▶ [PROBLEM DETAILS]
In exact form, set down only those lines of the material that run from its first line to the line with "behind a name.", inclusive.

---

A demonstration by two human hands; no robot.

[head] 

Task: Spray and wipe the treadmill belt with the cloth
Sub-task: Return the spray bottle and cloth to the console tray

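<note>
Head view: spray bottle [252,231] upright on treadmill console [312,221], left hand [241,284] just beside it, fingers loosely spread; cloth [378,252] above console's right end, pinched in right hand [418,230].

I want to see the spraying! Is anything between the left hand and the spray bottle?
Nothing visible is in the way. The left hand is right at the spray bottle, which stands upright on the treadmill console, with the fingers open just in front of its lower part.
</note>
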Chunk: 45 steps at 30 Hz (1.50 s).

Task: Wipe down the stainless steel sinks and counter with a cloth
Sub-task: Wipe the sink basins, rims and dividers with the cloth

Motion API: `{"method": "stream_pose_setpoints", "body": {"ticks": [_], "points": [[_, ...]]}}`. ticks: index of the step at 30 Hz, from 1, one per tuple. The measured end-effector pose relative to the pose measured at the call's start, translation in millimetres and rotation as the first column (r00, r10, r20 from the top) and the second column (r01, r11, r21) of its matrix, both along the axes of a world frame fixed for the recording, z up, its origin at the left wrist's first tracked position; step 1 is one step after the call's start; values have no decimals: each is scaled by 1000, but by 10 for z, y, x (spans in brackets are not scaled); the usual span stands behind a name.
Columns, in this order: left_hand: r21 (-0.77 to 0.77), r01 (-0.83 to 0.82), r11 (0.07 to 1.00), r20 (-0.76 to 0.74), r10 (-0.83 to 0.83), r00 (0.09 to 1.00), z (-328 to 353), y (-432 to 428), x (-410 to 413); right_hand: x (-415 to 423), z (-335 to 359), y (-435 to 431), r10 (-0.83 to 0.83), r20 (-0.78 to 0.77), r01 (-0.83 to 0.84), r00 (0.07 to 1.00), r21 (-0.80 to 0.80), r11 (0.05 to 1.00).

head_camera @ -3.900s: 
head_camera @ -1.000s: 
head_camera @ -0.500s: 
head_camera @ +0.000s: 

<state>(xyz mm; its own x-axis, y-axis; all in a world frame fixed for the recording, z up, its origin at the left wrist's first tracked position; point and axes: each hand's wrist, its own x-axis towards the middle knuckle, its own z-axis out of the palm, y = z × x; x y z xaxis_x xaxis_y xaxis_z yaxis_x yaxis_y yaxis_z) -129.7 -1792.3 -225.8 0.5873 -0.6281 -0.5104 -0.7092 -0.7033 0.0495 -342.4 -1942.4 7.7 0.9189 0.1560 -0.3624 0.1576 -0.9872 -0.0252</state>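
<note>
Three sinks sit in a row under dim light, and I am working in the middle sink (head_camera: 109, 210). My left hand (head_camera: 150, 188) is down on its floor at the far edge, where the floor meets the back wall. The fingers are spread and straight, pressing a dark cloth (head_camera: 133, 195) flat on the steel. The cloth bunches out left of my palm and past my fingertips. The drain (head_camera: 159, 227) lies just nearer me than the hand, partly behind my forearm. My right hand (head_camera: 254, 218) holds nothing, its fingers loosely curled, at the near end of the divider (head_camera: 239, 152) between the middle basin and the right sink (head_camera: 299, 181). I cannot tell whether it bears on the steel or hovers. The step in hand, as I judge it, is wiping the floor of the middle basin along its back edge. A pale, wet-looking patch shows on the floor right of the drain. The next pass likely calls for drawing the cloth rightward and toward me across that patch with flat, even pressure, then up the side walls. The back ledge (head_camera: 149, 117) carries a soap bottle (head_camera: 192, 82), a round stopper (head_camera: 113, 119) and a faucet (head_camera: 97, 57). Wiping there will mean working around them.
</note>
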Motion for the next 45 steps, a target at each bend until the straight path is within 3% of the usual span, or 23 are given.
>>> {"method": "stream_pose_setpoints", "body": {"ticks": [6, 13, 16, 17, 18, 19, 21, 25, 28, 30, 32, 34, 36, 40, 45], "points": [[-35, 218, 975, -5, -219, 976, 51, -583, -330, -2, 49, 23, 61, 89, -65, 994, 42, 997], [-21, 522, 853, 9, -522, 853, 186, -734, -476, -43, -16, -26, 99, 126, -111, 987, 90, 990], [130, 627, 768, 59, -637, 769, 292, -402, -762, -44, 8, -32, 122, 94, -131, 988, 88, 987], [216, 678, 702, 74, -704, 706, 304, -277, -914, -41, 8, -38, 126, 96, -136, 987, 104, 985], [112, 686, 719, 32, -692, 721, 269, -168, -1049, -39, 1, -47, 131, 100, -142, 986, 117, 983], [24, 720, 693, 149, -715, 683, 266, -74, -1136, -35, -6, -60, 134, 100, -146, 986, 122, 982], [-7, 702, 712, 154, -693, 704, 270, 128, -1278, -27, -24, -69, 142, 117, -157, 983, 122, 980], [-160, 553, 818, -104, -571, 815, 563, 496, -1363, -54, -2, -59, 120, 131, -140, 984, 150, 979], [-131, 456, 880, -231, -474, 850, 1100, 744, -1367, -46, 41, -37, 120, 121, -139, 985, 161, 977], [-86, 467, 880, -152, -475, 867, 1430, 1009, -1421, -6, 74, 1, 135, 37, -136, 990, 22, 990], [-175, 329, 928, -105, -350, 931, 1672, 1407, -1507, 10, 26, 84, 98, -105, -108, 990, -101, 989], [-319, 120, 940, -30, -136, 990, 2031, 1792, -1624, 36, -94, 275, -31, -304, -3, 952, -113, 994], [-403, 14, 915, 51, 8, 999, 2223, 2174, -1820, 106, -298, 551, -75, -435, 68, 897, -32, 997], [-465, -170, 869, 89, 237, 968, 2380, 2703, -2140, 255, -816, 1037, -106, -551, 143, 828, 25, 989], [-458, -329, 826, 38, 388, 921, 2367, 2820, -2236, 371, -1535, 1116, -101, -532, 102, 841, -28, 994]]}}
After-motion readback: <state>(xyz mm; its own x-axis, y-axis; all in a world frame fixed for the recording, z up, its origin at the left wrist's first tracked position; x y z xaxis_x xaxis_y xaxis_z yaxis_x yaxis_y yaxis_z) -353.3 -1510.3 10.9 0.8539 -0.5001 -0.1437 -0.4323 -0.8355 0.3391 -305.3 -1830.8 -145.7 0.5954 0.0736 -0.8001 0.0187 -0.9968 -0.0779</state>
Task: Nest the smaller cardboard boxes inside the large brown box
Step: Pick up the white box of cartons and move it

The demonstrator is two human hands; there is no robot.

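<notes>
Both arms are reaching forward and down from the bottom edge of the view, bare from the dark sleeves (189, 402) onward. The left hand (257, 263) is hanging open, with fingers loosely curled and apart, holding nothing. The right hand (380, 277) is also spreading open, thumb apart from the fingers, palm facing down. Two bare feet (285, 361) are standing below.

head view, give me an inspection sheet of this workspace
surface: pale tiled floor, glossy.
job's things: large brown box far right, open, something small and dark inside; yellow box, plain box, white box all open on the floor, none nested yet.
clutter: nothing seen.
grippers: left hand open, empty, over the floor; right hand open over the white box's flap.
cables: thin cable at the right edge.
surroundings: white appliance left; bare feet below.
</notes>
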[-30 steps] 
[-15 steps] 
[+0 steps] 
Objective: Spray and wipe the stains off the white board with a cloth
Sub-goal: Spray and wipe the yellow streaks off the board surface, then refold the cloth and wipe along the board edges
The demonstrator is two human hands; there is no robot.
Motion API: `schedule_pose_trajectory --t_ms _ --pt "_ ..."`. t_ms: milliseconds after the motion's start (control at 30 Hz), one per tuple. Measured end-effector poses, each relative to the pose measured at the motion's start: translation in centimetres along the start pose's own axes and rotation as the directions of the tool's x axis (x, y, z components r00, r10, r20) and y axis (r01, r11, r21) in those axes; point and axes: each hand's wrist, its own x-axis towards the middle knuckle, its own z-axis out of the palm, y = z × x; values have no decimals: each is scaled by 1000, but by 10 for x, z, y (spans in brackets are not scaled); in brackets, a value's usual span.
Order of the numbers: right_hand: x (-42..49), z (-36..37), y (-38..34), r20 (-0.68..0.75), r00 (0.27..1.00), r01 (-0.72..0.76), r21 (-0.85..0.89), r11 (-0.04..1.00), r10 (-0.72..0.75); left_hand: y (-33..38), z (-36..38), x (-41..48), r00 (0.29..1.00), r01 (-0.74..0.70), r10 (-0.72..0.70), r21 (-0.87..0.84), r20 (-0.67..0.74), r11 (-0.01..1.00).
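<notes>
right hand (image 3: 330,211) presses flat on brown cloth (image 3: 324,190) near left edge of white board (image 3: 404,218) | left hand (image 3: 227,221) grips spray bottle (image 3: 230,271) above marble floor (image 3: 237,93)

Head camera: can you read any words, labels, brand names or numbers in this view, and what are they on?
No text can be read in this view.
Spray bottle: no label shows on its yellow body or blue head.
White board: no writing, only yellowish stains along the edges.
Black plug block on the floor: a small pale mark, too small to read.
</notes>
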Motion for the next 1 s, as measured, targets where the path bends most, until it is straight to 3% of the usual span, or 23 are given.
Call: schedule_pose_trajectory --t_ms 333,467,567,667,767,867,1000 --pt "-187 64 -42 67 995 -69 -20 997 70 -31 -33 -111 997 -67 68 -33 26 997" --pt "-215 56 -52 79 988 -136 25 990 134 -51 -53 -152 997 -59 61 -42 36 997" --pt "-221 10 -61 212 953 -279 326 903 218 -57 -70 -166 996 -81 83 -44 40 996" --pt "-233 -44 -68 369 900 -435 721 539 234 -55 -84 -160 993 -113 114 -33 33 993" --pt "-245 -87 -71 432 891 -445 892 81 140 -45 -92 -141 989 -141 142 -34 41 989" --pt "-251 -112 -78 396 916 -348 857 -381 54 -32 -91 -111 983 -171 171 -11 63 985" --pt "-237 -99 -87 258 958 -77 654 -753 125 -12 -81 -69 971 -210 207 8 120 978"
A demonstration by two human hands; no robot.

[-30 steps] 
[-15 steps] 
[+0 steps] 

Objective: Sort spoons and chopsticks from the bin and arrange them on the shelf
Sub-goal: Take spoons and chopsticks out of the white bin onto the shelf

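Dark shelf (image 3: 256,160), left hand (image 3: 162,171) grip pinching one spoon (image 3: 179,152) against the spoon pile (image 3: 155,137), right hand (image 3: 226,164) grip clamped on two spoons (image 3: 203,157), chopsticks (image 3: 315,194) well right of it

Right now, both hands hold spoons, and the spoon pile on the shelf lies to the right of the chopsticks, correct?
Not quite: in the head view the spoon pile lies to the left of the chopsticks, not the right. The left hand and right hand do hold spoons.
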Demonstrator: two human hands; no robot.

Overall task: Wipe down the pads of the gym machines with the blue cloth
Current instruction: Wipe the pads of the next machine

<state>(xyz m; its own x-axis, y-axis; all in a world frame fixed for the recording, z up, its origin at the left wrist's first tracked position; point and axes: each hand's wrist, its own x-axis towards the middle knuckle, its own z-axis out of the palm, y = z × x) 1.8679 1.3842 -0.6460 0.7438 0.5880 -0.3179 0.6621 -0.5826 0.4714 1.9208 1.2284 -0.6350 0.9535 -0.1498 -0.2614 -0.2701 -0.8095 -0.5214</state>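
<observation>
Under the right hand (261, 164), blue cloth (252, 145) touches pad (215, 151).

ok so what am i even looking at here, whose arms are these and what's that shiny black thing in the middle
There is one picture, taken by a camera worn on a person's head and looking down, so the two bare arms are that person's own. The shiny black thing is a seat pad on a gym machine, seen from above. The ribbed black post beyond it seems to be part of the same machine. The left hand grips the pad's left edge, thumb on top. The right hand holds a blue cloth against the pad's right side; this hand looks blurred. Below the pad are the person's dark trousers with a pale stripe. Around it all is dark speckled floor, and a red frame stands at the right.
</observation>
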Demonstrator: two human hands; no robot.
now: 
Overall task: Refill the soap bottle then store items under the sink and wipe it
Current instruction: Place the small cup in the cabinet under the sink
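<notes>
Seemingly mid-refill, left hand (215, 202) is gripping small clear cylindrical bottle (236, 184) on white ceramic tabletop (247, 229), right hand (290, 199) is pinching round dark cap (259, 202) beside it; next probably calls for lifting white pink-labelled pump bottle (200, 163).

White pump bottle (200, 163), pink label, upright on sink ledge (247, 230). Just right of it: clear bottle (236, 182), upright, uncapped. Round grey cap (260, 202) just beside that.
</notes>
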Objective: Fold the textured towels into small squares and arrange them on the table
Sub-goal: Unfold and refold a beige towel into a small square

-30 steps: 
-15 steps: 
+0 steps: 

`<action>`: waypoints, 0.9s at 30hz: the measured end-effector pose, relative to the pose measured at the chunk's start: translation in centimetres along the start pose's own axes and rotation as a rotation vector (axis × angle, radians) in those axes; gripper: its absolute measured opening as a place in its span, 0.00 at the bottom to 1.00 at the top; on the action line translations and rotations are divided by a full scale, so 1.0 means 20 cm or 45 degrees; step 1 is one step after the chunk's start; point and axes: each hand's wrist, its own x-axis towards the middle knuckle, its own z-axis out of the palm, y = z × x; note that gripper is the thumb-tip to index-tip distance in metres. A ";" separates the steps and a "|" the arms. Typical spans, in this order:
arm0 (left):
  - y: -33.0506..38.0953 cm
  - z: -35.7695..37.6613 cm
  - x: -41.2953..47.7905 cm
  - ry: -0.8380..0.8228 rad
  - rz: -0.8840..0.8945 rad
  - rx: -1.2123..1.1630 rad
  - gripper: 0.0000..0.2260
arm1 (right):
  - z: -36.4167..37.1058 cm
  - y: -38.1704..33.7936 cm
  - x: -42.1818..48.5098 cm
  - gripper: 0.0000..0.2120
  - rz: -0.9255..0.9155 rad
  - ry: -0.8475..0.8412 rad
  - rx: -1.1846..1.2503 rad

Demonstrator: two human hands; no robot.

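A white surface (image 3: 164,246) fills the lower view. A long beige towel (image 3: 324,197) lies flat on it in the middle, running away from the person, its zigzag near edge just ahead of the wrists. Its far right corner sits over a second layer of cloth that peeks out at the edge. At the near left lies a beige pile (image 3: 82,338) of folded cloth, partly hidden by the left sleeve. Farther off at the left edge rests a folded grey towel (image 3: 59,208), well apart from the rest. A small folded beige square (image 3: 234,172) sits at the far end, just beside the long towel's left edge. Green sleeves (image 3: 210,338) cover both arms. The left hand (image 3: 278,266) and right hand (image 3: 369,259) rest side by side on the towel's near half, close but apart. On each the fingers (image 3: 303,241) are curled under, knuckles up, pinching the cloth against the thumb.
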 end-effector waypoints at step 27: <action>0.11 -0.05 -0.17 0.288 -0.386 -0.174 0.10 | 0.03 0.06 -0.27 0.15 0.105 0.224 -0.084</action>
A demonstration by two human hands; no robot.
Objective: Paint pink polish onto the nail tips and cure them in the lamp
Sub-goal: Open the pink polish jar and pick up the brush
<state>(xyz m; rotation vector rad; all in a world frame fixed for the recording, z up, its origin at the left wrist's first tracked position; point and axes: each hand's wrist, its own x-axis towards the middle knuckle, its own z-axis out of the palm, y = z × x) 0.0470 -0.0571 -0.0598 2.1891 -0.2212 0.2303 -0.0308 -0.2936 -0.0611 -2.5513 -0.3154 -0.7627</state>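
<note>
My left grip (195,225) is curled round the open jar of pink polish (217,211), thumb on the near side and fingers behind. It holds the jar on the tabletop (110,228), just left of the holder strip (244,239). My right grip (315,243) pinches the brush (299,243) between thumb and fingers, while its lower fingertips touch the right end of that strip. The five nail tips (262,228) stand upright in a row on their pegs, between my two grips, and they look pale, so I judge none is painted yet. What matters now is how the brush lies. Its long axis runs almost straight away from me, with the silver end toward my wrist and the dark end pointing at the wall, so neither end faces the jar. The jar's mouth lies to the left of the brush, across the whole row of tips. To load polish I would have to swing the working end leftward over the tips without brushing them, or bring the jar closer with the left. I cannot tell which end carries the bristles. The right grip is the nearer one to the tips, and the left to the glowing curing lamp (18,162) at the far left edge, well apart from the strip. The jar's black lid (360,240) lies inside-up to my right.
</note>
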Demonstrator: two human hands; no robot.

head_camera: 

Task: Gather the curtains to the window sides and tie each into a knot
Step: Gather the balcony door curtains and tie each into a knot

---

▶ [ANSWER FOR THIS EXERCISE]
A demonstration by two human hands; no robot.

[head] 

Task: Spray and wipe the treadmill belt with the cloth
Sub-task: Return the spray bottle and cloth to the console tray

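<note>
Head view: spray bottle [252,231] upright on treadmill console [312,221], left hand [241,284] just beside it, fingers loosely spread; cloth [378,252] above console's right end, pinched in right hand [418,230].

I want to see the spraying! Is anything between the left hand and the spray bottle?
Nothing visible is in the way. The left hand is right at the spray bottle, which stands upright on the treadmill console, with the fingers open just in front of its lower part.
</note>
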Chunk: 45 steps at 30 Hz (1.50 s).

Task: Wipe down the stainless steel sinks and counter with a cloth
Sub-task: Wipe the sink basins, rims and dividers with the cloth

Motion API: `{"method": "stream_pose_setpoints", "body": {"ticks": [_], "points": [[_, ...]]}}`. ticks: index of the step at 30 Hz, from 1, one per tuple. The measured end-effector pose relative to the pose measured at the call's start, translation in millimetres and rotation as the first column (r00, r10, r20 from the top) and the second column (r01, r11, r21) of its matrix, both along the axes of a world frame fixed for the recording, z up, its origin at the left wrist's first tracked position; step 1 is one step after the call's start; values have no decimals: each is scaled by 1000, but by 10 for z, y, x (spans in brackets are not scaled); the usual span stands behind a name.

The output has nothing more to it.